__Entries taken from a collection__

Start of Block

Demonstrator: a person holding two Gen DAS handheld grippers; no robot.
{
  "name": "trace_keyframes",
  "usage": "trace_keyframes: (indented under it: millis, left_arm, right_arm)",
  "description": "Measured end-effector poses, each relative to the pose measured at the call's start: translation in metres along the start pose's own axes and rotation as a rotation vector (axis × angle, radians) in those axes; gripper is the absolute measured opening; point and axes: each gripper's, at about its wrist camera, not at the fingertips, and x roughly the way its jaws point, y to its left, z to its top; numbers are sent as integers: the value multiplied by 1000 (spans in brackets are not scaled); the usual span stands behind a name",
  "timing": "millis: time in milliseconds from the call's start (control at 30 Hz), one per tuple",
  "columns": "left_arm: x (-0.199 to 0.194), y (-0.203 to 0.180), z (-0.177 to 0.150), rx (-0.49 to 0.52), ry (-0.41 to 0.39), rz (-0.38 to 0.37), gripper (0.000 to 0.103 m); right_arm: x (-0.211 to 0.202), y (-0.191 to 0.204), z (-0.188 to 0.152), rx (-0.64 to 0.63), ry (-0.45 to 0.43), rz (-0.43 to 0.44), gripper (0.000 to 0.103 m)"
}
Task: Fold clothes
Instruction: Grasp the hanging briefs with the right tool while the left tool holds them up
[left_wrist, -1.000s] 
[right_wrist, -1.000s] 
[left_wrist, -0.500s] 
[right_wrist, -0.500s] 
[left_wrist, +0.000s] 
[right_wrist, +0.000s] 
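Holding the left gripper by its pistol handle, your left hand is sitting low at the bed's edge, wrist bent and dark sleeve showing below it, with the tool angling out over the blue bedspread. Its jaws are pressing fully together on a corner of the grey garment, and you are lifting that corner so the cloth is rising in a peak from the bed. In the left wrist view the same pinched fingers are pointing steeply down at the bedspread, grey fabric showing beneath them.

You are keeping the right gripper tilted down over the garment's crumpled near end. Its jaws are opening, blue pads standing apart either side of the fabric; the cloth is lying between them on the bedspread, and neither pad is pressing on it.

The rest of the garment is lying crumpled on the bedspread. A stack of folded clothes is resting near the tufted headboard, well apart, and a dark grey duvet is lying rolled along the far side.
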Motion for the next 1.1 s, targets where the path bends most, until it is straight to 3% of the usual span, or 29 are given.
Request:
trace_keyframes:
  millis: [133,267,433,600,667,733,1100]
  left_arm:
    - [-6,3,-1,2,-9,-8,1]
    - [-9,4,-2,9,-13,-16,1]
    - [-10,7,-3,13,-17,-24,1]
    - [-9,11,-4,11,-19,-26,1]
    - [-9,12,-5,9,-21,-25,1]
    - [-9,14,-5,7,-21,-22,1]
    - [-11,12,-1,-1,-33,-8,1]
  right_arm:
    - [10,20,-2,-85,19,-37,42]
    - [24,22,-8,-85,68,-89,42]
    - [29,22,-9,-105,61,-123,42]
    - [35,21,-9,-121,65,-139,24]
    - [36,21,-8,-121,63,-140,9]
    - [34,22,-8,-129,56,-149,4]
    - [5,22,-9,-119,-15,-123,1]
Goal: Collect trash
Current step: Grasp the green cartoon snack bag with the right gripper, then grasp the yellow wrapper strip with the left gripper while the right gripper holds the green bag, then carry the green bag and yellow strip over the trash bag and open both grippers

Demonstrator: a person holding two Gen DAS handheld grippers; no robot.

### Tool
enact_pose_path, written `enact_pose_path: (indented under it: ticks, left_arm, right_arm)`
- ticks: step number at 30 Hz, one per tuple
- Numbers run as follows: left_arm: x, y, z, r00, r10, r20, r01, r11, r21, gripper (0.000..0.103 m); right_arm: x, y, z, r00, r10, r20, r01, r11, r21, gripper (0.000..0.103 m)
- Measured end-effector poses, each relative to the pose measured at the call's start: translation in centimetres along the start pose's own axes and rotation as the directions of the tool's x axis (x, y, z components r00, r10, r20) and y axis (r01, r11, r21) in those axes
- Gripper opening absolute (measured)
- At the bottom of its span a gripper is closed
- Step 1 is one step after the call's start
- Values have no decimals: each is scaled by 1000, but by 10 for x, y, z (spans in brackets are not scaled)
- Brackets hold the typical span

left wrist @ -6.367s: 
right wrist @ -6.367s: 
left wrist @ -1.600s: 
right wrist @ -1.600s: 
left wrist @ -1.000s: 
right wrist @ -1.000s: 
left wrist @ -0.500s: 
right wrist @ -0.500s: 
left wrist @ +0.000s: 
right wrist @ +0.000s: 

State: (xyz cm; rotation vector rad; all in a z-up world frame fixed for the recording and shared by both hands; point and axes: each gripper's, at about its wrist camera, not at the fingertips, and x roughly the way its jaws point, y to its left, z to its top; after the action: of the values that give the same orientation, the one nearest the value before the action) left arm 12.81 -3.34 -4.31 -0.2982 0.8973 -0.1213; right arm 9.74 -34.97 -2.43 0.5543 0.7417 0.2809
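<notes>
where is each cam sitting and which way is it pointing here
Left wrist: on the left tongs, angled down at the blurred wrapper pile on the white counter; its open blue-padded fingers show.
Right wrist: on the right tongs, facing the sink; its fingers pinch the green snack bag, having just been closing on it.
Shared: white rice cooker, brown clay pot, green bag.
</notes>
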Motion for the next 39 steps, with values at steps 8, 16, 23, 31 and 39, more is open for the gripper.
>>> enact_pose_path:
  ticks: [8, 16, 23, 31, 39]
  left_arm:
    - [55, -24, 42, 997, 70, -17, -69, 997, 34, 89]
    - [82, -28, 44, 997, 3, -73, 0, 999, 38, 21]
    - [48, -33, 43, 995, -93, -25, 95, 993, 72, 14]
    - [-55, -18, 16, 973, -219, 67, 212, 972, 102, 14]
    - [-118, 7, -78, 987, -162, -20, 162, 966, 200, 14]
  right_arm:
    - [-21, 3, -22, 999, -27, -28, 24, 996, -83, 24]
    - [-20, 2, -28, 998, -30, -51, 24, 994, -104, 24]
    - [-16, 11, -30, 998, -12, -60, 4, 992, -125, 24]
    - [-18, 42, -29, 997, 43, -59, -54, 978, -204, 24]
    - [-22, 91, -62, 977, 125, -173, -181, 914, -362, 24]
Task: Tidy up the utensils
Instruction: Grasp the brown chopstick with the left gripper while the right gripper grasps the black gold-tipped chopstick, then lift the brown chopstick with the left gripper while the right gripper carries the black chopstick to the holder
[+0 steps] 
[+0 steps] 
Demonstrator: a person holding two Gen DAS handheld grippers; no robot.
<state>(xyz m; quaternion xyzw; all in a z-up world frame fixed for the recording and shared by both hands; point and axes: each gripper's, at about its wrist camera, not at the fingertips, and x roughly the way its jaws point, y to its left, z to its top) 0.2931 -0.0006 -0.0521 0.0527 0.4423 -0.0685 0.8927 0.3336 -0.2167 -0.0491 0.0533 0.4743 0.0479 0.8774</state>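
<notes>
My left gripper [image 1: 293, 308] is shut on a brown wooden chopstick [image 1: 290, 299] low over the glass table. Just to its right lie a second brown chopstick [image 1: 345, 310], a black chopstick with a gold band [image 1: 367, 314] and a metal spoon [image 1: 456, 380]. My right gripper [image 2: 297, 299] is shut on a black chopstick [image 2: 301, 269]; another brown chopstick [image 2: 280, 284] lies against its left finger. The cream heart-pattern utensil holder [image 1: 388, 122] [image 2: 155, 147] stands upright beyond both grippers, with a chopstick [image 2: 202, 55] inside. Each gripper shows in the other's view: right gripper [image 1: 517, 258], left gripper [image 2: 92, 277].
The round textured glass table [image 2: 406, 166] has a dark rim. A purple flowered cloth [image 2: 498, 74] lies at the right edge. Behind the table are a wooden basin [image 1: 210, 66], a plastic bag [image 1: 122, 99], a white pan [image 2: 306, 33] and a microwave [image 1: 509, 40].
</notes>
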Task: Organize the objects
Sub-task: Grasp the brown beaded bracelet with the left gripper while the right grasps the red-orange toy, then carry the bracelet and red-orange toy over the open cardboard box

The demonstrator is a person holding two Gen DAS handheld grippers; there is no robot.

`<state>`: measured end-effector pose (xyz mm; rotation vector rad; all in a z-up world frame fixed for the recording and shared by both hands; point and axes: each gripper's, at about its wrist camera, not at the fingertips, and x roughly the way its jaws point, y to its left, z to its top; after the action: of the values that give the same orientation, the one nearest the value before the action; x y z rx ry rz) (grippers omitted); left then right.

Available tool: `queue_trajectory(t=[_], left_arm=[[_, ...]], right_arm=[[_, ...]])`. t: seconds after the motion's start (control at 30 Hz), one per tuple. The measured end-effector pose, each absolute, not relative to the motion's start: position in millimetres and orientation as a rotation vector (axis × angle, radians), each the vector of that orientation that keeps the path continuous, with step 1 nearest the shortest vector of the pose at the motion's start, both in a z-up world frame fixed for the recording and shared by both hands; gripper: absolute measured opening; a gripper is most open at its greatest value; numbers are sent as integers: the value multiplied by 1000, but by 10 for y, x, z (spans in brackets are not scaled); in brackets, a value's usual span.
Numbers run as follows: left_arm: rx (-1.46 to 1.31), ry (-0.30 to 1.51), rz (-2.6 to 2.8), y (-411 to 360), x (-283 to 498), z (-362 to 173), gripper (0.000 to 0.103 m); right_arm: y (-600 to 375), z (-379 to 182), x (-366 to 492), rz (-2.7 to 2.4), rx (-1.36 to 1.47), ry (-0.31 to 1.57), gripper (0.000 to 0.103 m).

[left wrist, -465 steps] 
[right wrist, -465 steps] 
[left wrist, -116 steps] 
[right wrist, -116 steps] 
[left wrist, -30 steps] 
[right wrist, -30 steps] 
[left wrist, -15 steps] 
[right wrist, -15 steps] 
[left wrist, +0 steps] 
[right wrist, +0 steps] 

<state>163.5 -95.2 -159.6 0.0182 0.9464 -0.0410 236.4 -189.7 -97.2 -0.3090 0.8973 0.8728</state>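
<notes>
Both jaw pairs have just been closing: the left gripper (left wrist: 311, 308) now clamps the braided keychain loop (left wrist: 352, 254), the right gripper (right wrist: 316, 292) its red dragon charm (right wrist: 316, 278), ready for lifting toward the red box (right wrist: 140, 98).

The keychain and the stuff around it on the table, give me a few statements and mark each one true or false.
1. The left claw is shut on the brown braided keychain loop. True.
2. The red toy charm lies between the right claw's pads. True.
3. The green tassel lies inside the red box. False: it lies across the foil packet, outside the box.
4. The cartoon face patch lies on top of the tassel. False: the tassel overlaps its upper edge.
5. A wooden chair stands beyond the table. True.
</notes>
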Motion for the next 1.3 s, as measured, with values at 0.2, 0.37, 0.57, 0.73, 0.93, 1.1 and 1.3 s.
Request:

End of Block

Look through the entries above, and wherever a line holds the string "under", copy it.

  "usage": "trace_keyframes: (indented under it: millis, left_arm, right_arm)",
enact_pose_path, written `enact_pose_path: (indented under it: ticks, left_arm, right_arm)`

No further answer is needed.